### To do
Only lines holding the word "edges" are wanted from the records; copy all of them.

[Records from a data collection]

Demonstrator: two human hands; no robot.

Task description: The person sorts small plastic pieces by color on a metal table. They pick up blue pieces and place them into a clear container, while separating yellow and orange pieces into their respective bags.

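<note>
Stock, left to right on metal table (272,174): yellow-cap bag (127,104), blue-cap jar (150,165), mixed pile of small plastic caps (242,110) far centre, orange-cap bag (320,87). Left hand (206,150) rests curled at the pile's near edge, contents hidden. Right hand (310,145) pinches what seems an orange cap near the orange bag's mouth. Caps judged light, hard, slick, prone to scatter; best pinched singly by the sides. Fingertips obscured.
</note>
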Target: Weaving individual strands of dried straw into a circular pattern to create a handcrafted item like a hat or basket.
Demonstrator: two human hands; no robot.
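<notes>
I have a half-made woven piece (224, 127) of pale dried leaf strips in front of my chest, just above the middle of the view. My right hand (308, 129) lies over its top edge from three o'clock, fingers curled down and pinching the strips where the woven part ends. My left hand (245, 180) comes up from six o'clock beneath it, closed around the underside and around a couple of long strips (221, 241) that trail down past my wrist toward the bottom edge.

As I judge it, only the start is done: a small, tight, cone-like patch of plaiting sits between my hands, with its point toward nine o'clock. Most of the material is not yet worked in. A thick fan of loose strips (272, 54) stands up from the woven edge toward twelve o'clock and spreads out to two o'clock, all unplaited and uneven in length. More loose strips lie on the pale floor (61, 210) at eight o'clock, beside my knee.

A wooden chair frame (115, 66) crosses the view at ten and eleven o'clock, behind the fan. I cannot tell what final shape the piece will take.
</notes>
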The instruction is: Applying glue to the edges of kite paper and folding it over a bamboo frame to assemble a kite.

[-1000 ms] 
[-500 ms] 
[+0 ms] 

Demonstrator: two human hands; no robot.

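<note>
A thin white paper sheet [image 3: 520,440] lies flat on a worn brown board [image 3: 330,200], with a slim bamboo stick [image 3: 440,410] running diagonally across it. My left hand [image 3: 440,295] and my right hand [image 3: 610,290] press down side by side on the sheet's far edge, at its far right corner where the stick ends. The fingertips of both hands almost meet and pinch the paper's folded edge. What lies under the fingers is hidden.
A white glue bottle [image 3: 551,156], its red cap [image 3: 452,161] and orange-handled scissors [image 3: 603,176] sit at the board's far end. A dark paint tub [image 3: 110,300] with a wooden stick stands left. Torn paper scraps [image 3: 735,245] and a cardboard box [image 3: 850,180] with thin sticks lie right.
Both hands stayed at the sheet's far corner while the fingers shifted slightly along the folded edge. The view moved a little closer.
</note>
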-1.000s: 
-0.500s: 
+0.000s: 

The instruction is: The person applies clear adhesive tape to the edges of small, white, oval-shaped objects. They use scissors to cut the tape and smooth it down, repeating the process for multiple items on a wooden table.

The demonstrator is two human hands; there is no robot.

### Answer to the exercise
The instruction is: Applying glue to the edges of kite paper and folding it over a bamboo frame to assemble a kite.
The instruction is: The person applies clear adhesive tape to the edges of small, white, oval-shaped objects. They use scissors to cut the tape and smooth it down, repeating the process for multiple items on a wooden table.

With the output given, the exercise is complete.